Pull out from the material below all lines with "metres".

**Extracted information**
○ ○ ○
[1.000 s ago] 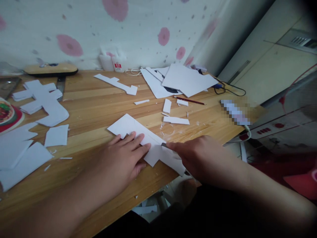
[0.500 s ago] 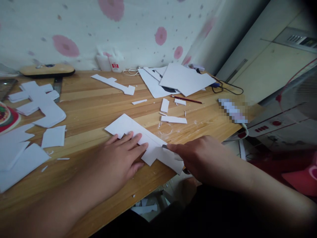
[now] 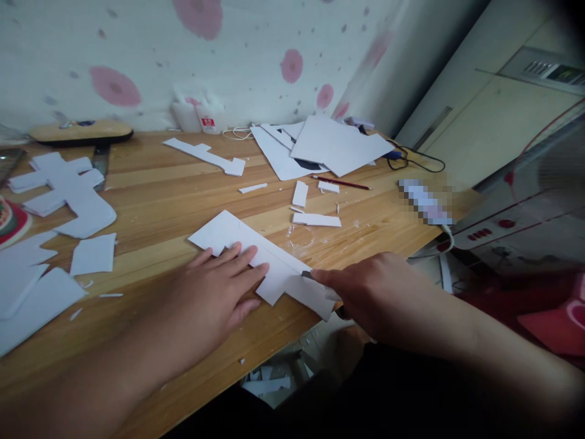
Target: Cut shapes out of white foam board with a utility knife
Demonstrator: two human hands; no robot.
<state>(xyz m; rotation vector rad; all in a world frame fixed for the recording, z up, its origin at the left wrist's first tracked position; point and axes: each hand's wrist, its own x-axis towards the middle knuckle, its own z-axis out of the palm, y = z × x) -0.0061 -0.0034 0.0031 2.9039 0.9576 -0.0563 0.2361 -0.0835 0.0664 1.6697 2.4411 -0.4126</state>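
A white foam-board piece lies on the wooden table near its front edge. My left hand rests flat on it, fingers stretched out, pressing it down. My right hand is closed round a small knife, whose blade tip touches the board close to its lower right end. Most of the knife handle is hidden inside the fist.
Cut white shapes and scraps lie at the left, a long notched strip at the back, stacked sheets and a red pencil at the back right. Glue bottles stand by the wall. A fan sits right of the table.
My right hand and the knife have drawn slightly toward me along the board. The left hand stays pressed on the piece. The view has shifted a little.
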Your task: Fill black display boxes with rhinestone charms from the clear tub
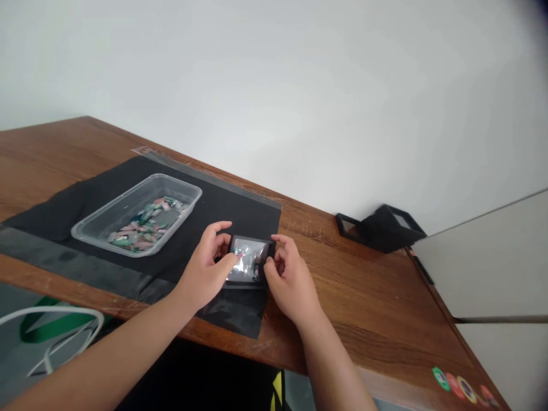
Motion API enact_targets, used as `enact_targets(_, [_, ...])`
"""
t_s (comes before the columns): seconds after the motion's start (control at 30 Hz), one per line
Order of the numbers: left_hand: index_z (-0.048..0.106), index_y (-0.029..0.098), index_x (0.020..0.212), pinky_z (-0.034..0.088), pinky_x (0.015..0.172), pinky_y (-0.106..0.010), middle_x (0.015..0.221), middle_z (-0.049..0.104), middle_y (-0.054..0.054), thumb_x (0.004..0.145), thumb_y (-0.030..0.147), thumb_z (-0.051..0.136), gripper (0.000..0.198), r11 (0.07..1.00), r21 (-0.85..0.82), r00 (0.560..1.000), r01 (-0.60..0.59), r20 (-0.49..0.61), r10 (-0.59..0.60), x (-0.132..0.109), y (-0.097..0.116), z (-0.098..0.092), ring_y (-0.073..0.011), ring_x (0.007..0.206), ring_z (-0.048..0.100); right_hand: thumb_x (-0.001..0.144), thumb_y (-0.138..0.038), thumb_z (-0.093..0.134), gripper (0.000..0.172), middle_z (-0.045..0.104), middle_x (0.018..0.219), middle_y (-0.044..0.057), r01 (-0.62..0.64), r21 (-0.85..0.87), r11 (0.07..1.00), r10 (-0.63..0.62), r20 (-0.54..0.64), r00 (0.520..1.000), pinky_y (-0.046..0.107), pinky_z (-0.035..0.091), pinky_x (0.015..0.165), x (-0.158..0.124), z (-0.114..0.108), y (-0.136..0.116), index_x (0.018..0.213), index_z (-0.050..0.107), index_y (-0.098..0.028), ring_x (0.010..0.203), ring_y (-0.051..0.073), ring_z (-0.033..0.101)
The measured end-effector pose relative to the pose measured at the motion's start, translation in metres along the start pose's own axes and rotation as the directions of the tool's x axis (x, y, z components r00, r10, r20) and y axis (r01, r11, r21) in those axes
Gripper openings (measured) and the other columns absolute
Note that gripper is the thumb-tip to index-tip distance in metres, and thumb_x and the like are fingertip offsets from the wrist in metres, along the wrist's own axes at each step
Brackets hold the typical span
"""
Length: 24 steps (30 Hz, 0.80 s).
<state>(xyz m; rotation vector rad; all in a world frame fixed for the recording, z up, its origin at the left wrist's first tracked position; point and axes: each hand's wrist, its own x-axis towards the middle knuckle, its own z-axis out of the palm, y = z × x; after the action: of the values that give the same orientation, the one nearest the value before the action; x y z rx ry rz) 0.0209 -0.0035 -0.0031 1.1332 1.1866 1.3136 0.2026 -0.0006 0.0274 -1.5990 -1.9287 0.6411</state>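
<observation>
Stretching across the frame, the wooden surface carries a black cloth under a plastic tub at left, and black boxes at right. Below centre, the left hand and right hand pinch opposite sides of a black case, each grip nearly closed; glare blurs its contents.

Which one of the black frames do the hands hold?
The frame over the black cloth; the other black frames lie near the wall.
</observation>
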Motion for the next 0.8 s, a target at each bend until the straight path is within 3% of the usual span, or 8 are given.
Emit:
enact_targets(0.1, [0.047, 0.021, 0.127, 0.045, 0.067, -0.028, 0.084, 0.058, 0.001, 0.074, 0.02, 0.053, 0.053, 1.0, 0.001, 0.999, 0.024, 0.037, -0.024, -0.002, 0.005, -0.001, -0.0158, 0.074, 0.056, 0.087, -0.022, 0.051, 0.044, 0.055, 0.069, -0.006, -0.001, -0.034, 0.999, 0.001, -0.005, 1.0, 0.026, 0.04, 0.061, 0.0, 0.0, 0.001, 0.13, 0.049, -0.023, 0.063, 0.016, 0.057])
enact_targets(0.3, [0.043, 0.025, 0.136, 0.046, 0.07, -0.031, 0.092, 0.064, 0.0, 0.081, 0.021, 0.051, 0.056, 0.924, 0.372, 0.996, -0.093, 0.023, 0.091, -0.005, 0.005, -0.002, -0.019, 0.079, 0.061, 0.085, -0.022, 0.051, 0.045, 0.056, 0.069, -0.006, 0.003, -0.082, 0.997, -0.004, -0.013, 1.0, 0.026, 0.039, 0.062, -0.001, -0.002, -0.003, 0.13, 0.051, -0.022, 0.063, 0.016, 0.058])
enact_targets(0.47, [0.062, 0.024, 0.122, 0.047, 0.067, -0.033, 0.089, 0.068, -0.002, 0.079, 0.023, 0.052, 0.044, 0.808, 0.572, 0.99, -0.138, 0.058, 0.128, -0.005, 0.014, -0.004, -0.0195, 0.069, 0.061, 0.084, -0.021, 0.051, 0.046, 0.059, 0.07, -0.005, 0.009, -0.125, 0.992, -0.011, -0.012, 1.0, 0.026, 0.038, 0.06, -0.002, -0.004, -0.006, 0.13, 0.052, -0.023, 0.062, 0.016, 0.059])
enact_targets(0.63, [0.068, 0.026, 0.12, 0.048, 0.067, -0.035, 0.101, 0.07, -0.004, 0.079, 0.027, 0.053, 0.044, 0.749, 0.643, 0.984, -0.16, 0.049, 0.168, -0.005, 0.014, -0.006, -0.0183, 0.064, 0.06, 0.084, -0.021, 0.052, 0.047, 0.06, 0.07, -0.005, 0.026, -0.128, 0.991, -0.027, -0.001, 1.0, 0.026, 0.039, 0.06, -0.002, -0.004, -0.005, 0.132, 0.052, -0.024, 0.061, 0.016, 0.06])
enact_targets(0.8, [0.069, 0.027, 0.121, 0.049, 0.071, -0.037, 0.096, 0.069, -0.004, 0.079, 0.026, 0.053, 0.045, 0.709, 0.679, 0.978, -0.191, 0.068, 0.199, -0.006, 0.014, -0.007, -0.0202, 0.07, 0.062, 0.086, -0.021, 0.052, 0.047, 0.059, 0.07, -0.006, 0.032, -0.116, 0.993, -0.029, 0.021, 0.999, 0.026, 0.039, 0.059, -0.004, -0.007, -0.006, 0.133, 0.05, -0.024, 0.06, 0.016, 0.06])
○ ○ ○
**Task result**
The measured end-effector pose relative to the pose measured at the motion's start, translation in metres along the start pose's own axes and rotation as the directions of the tool's x axis (x, y, z components r00, r10, r20) and y axis (r01, r11, r21) in those axes
Note that gripper is the thumb-tip to index-tip distance in metres, and thumb_x and the like are fingertip offsets from the wrist in metres, along the wrist's own axes at each step

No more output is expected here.